TASK BRIEF
Give again the lines of the data from its first line through the line with "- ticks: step". Change nothing.

** RECORDED DATA follows **

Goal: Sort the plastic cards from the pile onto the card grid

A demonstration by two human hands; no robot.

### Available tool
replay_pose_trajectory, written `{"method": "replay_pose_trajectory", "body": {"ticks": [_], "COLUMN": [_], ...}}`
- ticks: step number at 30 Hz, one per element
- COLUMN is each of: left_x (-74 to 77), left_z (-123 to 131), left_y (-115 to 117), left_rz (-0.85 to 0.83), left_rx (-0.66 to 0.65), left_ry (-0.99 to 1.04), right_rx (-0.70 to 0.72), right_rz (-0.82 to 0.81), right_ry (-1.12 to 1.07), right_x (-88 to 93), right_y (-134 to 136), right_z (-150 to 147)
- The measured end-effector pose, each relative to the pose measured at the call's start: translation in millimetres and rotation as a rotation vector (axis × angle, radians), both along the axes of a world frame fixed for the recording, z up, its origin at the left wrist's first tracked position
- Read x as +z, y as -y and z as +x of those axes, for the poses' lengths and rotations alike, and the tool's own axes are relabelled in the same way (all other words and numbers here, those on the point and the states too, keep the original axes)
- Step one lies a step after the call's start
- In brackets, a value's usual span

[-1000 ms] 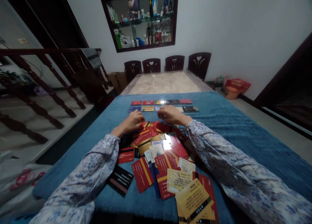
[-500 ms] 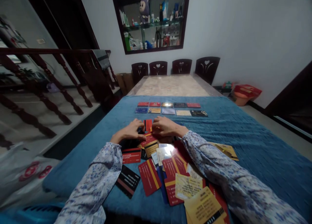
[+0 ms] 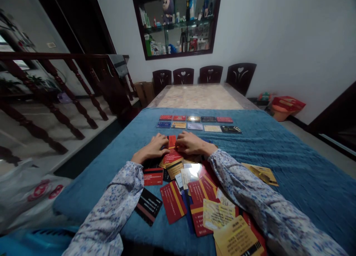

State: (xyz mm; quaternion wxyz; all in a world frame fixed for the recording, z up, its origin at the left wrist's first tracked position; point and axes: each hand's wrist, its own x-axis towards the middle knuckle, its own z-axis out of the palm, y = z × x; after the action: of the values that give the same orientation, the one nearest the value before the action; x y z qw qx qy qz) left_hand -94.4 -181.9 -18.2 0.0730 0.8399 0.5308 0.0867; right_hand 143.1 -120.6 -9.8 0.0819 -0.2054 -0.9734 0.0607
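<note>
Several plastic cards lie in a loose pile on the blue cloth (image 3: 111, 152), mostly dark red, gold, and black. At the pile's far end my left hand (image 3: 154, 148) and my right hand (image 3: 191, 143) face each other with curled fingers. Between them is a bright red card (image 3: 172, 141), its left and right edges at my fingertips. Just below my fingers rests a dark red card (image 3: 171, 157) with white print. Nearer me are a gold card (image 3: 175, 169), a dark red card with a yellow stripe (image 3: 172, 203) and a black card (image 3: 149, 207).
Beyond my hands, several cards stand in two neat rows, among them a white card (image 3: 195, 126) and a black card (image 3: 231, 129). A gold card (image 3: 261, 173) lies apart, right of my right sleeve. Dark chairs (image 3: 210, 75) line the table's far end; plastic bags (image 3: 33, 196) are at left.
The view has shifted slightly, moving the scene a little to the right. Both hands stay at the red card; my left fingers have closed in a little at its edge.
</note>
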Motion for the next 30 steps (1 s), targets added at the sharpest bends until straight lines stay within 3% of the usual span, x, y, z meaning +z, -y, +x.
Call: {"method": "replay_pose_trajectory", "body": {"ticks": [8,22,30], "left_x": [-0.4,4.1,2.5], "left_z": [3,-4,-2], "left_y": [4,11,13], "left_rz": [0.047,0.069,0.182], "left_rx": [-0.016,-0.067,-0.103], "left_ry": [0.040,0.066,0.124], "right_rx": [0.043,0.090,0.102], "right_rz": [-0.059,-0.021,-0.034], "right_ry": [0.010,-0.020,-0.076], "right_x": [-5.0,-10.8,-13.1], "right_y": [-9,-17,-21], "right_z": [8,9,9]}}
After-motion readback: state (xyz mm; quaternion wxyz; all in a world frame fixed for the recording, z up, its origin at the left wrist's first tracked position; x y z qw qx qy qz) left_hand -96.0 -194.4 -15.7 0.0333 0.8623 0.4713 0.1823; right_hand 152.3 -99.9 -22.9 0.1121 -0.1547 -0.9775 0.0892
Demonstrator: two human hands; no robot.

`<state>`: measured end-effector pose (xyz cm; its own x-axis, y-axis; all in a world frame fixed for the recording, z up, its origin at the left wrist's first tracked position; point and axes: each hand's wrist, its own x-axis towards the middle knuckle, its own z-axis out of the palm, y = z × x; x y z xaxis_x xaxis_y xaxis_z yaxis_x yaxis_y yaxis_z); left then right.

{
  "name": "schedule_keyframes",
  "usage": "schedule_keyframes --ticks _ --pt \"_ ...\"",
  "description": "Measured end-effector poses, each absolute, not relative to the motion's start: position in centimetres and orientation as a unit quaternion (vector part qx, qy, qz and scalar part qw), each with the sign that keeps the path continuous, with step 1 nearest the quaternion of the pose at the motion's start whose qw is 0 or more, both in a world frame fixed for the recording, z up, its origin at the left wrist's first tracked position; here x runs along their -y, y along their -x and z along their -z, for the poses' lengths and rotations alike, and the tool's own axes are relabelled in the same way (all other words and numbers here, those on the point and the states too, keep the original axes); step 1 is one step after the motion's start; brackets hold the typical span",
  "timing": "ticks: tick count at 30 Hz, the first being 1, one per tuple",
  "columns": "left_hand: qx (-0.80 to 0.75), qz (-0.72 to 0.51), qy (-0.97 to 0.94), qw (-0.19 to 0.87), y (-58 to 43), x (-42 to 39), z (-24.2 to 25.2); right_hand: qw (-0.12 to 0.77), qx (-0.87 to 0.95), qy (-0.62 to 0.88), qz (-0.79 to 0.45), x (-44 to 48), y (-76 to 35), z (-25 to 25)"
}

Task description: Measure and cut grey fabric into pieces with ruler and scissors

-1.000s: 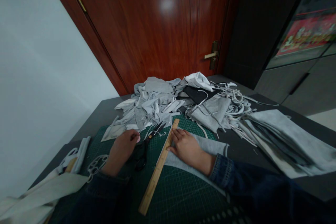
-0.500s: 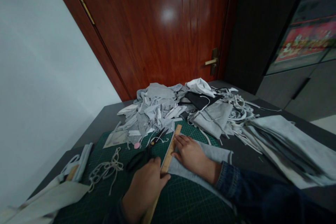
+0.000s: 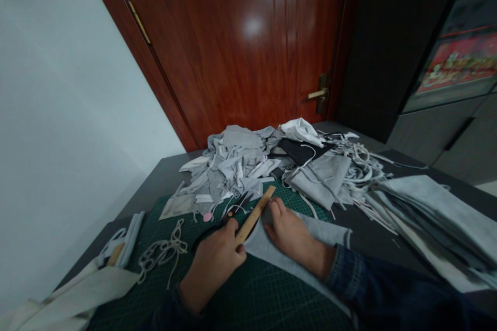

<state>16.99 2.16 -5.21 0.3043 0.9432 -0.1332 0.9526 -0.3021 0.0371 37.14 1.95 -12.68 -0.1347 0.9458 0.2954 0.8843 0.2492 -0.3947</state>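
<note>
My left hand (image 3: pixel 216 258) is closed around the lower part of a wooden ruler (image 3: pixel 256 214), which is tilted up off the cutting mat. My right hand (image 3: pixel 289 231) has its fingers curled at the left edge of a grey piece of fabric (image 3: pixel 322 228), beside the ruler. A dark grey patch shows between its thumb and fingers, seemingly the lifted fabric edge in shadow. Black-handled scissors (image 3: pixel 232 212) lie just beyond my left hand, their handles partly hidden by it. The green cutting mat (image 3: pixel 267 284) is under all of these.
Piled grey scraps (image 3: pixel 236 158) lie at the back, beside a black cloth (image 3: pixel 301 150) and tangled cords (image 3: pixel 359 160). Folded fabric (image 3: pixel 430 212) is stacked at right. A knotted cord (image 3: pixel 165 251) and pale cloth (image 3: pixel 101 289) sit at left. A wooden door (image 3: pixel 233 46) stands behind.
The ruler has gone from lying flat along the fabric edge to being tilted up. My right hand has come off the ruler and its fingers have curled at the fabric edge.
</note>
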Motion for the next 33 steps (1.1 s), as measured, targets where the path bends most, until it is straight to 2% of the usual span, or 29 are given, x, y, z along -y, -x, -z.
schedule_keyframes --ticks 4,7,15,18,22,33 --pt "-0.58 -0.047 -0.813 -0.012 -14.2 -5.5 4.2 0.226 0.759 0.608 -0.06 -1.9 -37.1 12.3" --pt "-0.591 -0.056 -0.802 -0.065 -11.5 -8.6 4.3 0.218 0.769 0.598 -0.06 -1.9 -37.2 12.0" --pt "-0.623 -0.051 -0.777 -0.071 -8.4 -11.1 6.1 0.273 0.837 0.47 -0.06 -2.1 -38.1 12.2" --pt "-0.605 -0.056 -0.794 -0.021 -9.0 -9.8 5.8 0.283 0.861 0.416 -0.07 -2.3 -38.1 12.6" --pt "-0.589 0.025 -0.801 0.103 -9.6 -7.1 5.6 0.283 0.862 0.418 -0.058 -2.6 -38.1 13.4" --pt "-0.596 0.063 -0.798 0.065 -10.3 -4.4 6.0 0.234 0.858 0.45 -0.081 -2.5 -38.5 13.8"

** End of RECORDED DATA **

WRITTEN ANSWER
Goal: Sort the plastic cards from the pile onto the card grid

A demonstration by two human hands; no robot.

### Available tool
replay_pose_trajectory, written `{"method": "replay_pose_trajectory", "body": {"ticks": [_], "COLUMN": [_], ...}}`
- ticks: step number at 30 Hz, one per element

The answer has been given in full.